Take a simple thing like throwing a ball into a hoop. A child will probably have a go at it with face screwed up in heavy concentration and then throws the ball a few inches short. And then he tries again with more effort to give the ball an extra lift and then voila, after a few more tries, the ball goes into the hoop.
The child becomes good at it, something of an expert, so he thinks no more of it when he plays in a team. Just take the ball and throw it as the body remembers the routine and chuck it into the hoop without any more thought. You need to practise of course to become adept, so he spends hours, days, months practising because someone once told him that practise makes perfect.
Nathan Milstein was a famous virtuoso violinist. At one stage of his career he became worried because others around him were practising all day long and he thought he wasn't doing enough. When he approached his mentor, this was the answer he got: "It really doesn't matter how long.

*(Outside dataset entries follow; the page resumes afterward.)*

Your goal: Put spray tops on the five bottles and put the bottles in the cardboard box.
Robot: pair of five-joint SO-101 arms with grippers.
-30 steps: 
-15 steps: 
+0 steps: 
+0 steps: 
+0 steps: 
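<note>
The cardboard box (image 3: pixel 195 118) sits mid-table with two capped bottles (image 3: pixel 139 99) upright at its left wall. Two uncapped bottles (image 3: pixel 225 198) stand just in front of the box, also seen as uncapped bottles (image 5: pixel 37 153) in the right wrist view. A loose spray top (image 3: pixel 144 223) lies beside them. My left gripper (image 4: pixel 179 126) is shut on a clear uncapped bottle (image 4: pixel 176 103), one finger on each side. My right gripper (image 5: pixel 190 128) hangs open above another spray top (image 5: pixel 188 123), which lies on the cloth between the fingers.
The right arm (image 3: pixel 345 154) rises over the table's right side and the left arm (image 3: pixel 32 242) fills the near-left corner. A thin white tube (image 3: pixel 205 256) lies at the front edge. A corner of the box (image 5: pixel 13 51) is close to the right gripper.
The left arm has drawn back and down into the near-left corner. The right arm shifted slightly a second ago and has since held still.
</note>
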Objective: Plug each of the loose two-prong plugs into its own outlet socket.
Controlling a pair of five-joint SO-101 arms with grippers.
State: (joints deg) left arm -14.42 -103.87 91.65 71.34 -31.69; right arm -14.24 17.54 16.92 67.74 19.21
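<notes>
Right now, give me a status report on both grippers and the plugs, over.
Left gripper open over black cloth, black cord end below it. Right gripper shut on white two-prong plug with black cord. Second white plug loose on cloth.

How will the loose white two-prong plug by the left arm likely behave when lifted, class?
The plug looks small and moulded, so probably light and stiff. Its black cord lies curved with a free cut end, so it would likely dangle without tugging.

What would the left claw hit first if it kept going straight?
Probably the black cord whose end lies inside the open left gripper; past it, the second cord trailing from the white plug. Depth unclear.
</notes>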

"If you practise with your fingers, no amount is enough. If you practise with your head, two hours is plenty."
"Practise as much as you feel you can accomplish with concentration," was Milstein's advice to budding violinists.
This story was cited by Anders Ericsson, an eminent psychologist at the Florida State University at Tallahassee and one of the world's leading researchers on expertise. To excel in an area of work or sport one needs to learn and re-learn and in that latter work is the key: people succeed when they have learnt how to learn.

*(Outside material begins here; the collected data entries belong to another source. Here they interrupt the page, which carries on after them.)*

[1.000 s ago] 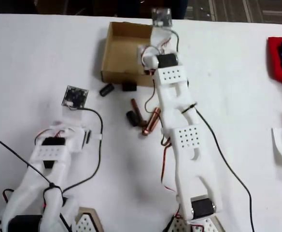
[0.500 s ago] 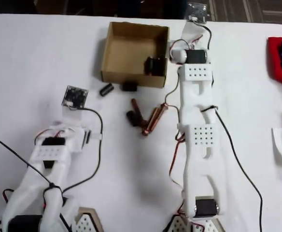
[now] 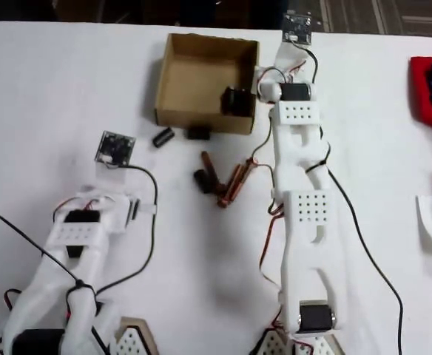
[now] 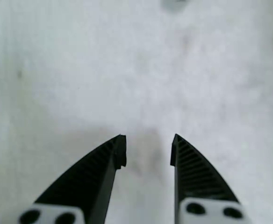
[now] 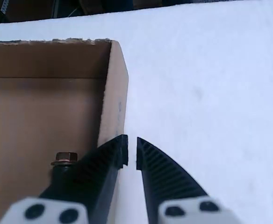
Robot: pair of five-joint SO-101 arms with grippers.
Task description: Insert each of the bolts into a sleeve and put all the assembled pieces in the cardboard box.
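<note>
Bolts [image 3: 232,183] lie loose mid-table, with black sleeves [image 3: 198,132] just near of the box [image 3: 179,117]. One assembled piece [image 3: 236,100] stands inside the box against its right wall. We see the right gripper [image 5: 132,151] empty and barely parted at that wall. The left gripper [image 4: 148,151] gapes empty over bare table [image 4: 80,70].

Cardboard box [image 3: 201,74] at the table's [image 3: 68,74] 12 o'clock

An assembled piece [image 3: 236,100] lies inside by the 3 o'clock wall, with my right gripper [image 5: 132,156] just outside it. Sleeves [image 3: 163,137] lie at the box's 6 o'clock, bolts [image 3: 227,185] beyond them.
</note>
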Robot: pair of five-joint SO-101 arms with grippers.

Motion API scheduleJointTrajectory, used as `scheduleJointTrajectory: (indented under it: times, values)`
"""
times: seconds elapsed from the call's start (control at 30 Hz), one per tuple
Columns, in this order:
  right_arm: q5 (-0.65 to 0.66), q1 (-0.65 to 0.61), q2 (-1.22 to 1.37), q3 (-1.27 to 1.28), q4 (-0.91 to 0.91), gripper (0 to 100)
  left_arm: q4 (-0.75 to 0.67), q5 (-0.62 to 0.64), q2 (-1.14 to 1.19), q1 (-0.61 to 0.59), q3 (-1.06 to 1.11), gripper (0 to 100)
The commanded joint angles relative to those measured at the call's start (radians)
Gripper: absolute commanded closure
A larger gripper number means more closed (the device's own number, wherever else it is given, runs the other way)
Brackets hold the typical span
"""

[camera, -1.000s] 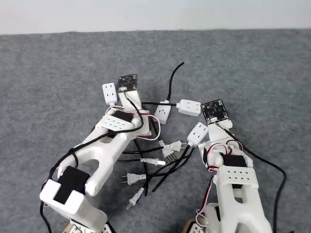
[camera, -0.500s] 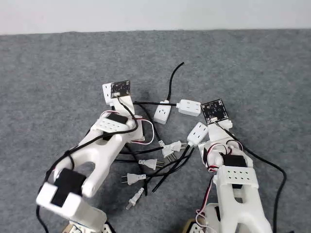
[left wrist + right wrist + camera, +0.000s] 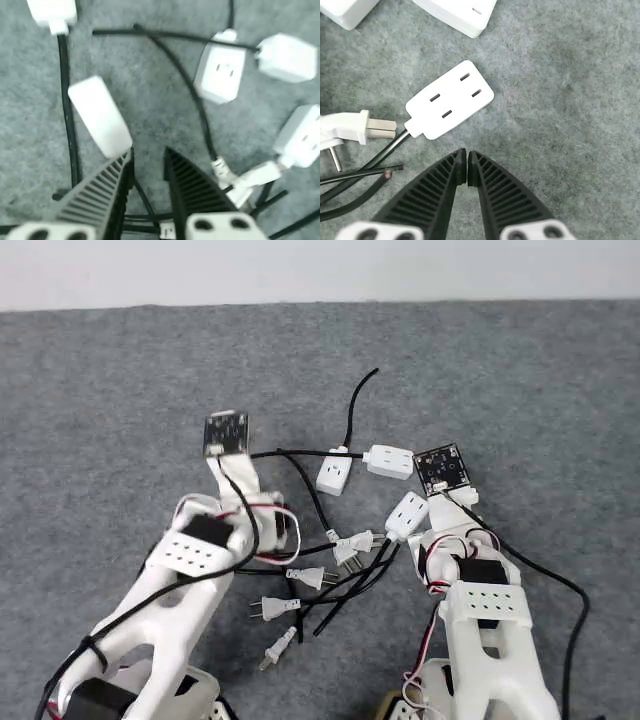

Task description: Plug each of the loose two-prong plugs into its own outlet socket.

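Several white outlet sockets and two-prong plugs on black cords lie on the grey carpet. My left gripper (image 3: pixel 148 156) is open by a narrow gap with only a black cord under it. A white socket (image 3: pixel 100 116) lies just beyond its fingertip, and another socket (image 3: pixel 220 74) lies farther off. My right gripper (image 3: pixel 467 162) is shut and holds nothing. A three-slot socket (image 3: pixel 449 106) lies just ahead of its tips, and a white plug (image 3: pixel 355 127) lies beside that socket's cord end. In the high view, loose plugs (image 3: pixel 310 578) lie between the arms, near the sockets (image 3: pixel 334 472).
Black cords (image 3: pixel 330 590) cross in a tangle between the two arms. Another socket (image 3: pixel 390 461) lies beside the right arm's camera board (image 3: pixel 441 470). Bare grey carpet (image 3: pixel 520 370) stretches to the far side and to both outer sides.
The left arm has swung to the left and pulled back, so its camera board now covers the leftmost socket in the high view. The right arm has kept still.
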Motion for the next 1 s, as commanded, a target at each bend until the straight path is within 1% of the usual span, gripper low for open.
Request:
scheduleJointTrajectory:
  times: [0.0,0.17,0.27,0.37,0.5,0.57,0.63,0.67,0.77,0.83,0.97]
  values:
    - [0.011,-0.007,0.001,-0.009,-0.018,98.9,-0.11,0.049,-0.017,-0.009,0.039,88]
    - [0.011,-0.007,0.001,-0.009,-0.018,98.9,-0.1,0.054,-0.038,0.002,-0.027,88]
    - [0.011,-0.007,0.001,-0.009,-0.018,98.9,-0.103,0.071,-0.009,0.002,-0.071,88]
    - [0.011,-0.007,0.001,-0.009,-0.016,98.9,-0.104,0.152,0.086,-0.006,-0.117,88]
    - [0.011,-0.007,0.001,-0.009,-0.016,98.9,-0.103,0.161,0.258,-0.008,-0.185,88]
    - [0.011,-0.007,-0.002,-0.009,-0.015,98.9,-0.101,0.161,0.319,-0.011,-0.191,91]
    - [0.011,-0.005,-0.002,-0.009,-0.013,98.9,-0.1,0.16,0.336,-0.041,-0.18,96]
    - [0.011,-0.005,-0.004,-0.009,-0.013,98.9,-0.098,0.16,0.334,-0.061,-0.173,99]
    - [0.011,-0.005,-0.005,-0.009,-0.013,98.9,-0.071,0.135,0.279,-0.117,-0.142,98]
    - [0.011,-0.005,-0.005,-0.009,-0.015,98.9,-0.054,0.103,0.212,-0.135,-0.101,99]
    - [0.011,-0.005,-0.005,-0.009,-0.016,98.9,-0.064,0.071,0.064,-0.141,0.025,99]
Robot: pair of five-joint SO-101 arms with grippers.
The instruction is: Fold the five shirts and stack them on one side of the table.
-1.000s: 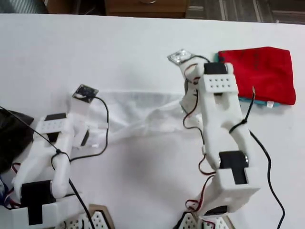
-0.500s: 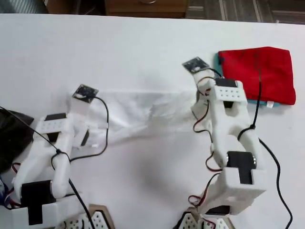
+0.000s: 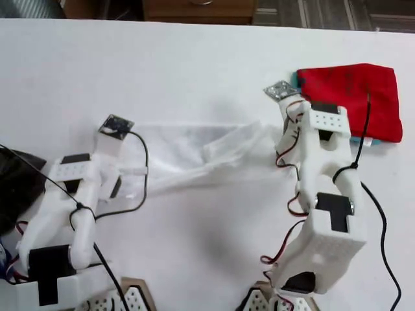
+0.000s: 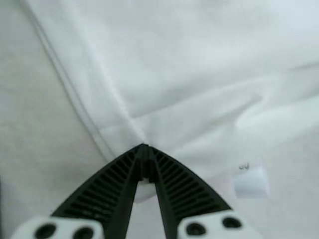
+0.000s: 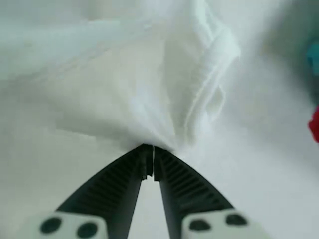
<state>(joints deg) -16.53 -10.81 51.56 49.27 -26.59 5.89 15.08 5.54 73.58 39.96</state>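
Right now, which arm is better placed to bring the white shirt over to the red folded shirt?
Likely right. The right tool is shut on the white shirt close beside the red folded shirt; the left tool holds the far end.

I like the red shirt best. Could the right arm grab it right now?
Probably not yet: the right end effector is shut on the white shirt. The red shirt lies close by, nothing between.

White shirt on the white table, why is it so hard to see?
High view: the white shirt nearly matches the table, only faint grey shadows in its folds mark it. Left wrist view: a shadow line traces its seam. Right wrist view: bunched cloth is shaded at the right gripper tips.
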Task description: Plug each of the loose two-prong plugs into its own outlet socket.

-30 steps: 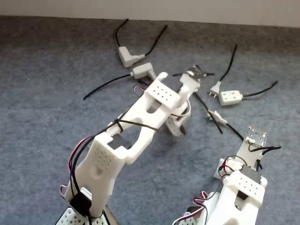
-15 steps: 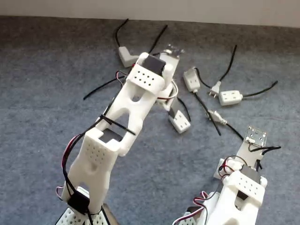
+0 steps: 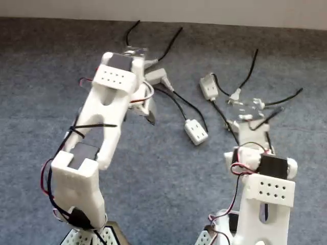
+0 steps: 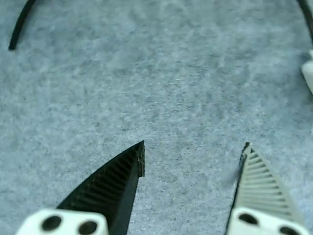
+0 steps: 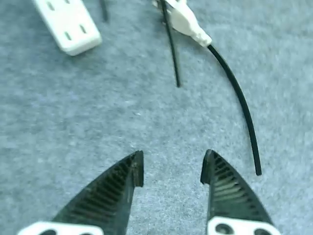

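Observation:
My left gripper hangs open over bare carpet at the back left, just in front of a white plug. Its fingers hold nothing. A white outlet socket lies mid-table on a black cord. Behind it lie a white block and a small two-prong plug. My right gripper is over the carpet to the right of the socket, open and empty. Ahead of it lie the slotted socket and a white plug with a black cord.
An angled white plug sits partly behind the left arm at the back. Loose black cords trail across the far carpet. A cord end and a white piece lie beyond the left fingers. A wall runs along the back.
The left arm swung from the table's middle to the back left, uncovering the socket and the white block. The right arm stretched forward from the front right over the right-hand plugs.

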You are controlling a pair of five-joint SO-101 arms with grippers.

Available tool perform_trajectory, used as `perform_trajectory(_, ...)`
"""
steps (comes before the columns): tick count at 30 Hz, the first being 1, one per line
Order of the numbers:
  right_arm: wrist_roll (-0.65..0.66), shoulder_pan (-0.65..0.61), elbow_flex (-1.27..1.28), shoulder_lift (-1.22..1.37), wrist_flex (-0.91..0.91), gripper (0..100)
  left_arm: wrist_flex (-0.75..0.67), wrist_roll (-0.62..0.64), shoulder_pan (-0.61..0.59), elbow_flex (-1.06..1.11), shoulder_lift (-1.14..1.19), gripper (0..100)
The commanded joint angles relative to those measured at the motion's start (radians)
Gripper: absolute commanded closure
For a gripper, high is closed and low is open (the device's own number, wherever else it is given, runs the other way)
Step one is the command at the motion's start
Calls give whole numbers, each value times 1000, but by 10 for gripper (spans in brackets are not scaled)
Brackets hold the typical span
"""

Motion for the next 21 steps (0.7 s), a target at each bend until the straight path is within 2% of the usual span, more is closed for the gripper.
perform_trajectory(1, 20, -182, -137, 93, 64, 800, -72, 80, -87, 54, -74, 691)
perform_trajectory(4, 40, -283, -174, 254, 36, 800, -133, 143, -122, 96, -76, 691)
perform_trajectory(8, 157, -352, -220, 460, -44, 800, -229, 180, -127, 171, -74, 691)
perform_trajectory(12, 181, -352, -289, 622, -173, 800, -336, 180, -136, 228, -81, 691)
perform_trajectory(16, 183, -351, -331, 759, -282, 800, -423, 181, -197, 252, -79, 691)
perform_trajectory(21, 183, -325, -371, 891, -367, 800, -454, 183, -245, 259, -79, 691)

People who are gifted have learnt long before everyone else that there are ways of acquiring skills than just mere practise. This is how the "gifted" acquired their gift and so convinced are those who have studied them of this facet of learning that they are saying now that even charisma can be taught.
All those born with skills became virtuosos through motivated self-coaching.
In other words, they became good because they discovered early enough the short cuts to success or they had good teachers at different stages to help them develop. This applies to every genius in every field, Bobby Fischer or Tiger Wood or Mozart. Mozart grew up in a musical background, his father was a skilled composer and teacher. "Like other world-class performers, Mozart was not born an expert -- he became one," say Ericsson and his fellow researchers.
Take Benjamin Franklin, another example mentioned by Ericsson et al in an article in the Harvard Business review. When Franklin wanted to learn how to write well, not only did he read articles in his favourite magazine, the British Spectator, but he also had them thoroughly analysed in his head. He reconstructed the arguments and he re-wrote the article in rhyming verse and then put it back in prose.
We all learned that way once. Two psychologists in the 1960s, Paul Fitts and Michael Posner called this stage of conscious learning the "cognitive stage". Once we've acquired the skills we relegate everything to our "instinct" and let our body do what we have acquired automatically. People who become experts never really leave that cognitive stage. They continue to learn and they are constantly aware that they have to learn consciously to do it right.
JO-HANN IS ONLY NINE and he has emailed me (through his mother) to ask re last week's multi-tasking if he should now stop "eating and reading, reading while in the toilet and walking and talking".
Oh dear Jo-Hann wouldn't life be duller if we all stopped doing all that?
Multi-tasking the way I meant it was doing two or three or more things at once that required your undivided focus. We all do many things at once in our daily life, like listening to the radio while ironing, but I wouldn't ask your mum to iron your most expensive silk shirt while she's listening to her favourite soap. I think this relates to what I have written above: that to do things well you must give your utmost and you must be aware of where you're at.